For Israel's capitalist class, Sharon's election is far from being good news. Their aim is to integrate Israel into the larger economy of the Middle East. They know that for this to happen they need a peace agreement with the Palestinians. At the same time, they don't want to make concessions.

The intifada is bad news for tourism and it scares away customers for Israel's high-tech industries. Israel's exports have faced increased consumer resistance, not only in the Arab world but also in Europe.

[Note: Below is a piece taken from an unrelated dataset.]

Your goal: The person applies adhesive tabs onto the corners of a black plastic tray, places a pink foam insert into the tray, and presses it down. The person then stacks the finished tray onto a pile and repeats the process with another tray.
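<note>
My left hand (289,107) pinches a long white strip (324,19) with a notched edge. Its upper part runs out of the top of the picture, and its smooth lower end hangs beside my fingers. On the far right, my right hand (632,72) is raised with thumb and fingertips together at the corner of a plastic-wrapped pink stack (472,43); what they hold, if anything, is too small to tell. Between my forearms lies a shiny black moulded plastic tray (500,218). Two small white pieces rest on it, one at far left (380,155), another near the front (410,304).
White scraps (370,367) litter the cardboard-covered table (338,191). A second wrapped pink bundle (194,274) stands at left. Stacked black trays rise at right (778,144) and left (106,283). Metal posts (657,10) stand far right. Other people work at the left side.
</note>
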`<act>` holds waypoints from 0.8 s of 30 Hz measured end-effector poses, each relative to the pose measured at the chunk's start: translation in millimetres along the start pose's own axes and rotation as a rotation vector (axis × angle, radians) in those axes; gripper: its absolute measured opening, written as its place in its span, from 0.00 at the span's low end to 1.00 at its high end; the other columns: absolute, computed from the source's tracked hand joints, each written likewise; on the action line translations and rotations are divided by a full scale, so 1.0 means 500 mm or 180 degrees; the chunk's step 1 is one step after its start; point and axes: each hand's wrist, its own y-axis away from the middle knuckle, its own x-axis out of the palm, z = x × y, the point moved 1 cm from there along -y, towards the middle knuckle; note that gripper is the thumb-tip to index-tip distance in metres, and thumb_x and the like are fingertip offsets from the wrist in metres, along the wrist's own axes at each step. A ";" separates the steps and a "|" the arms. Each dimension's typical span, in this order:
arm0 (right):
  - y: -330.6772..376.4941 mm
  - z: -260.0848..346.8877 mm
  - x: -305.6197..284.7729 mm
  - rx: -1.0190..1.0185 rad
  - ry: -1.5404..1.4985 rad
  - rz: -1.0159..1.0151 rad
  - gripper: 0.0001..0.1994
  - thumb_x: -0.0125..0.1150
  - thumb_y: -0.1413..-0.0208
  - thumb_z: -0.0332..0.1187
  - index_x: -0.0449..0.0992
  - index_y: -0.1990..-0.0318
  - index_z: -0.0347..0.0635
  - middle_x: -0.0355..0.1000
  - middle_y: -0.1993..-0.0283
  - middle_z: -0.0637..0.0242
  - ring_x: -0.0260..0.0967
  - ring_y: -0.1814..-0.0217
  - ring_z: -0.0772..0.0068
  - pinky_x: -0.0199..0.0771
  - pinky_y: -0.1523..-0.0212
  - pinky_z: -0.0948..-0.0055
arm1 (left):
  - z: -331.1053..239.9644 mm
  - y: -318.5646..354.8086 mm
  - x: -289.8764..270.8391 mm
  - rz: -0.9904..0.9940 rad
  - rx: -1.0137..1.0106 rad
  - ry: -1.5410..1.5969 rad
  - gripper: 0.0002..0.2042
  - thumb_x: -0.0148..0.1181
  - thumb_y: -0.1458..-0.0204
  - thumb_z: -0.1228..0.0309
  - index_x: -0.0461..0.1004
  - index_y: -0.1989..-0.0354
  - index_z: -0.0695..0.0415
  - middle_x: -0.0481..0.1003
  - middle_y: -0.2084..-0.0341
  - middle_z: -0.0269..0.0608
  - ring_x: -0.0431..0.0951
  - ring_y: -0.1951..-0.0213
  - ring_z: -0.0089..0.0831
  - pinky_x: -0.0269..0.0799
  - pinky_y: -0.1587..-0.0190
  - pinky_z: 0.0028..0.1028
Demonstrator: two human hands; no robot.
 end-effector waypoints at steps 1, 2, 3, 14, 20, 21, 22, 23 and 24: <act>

The Tel Aviv stock exchange has been falling since the beginning of the intifada. It received its only fillip upwards when a rumour that Sharon was to lose the election spread like wildfire in Israel. Reflecting the capitalists' preference for labour's soft-cop approach, the highest votes for Barak were in the very well-off localities.

What scares the ruling class even more than Sharon are Sharon's parliamentary allies. Among the fanatic nationalists, messianic Zionists and ultra-orthodox clerics, Sharon is a moderate. Counted as a potential minister for internal security is Rehavaham "Gandhi" Zeevi of the extremist Moledet (homeland) Party. His policy is to "transfer" all Arabs out of historic Palestine. Another ministerial candidate, Avigdor Lieberman, has suggested that Israel should blow up the Aswan Dam in Egypt and unleash a missile bombardment of Tehran in response to the intifada.

This is why the pressure is on for a national unity government. The Labour Party can provide a much better image for Israel abroad. When Barak announced his retirement on election night panic set in. Without him, Labour might not join the government.

However, these parliamentary manoeuvres will only have the slightest impact on either the Palestinians or the peace movement. With 20% of Israelis to the left of Meretz and Peace Now, the movement is poised for the battles ahead.